Undoubtedly, there are many Christian college-preparatory schools staffed with teachers and administrators of true conviction, who may still have the ability to discern the signs of the times, catechize their communities, and prepare for more difficult days ahead. How much more, then, should we in the classical Christian education movement lead the way in creating the kinds of Christian schools that will not only survive but thrive in the “Negative World,” and whatever else may lie ahead. Let us, then, in this year of celebrating the life and legacy of St. Athanasius, be prepared to stand contra mundum for the sake of Christ our King.
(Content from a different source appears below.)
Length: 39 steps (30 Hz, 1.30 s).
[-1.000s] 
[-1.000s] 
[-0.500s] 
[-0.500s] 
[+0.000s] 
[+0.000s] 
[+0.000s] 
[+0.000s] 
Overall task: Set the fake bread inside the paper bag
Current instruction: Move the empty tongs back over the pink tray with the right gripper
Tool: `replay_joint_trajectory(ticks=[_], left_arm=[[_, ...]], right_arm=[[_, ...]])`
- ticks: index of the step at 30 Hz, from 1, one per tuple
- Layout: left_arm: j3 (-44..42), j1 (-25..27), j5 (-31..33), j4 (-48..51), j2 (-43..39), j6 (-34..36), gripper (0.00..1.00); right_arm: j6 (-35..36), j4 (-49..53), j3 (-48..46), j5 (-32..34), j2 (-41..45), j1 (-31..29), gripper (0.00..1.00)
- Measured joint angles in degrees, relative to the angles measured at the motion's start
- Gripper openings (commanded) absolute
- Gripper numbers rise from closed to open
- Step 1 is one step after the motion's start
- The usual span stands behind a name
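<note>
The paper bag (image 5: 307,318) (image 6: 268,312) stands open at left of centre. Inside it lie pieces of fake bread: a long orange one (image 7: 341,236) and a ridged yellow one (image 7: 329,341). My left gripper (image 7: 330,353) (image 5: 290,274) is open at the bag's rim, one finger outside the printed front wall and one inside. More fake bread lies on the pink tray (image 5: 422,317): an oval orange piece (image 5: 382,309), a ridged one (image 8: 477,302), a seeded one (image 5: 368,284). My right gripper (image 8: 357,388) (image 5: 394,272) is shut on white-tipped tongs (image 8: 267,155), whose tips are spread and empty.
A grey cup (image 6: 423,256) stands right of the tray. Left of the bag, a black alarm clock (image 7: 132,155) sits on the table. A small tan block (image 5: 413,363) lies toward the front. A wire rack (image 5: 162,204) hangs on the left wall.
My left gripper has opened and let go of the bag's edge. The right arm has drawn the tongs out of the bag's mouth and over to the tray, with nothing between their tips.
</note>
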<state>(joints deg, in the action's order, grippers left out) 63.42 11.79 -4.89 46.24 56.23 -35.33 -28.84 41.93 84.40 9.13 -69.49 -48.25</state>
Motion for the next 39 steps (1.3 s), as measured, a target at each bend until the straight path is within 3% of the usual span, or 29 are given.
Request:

Kyle R. Hughes (PhD, Radboud University Nijmegen) is Lower School Principal at The Stonehaven School in Marietta, GA, and author of three books, including most recently Teaching for Spiritual Formation: A Patristic Approach to Christian Education in a Convulsed Age (Cascade, 2022). He also serves on the clergy team and as Director of Catechesis at Christ the King Anglican Church in Marietta, GA.


[1] See further Aaron Renn, “The Three Worlds of Evangelicalism.” First Things, February 2022:

[2] To take just one example, consider the disappointing tenure of evangelical Francis Collins at the National Institutes of Health; see further Carl R. Trueman, “The Failure of Evangelical Elites.” Classis 29.2 (2022): 3-9.

[3] See, e.g., Sarah Posner, “Andrew Hartzler Wasn’t Allowed To Be Gay on Campus. So He’s Suing.” Politico.

[4] See “Arizona School Board Ousts Christian Student Teachers.” Alliance Defending Freedom.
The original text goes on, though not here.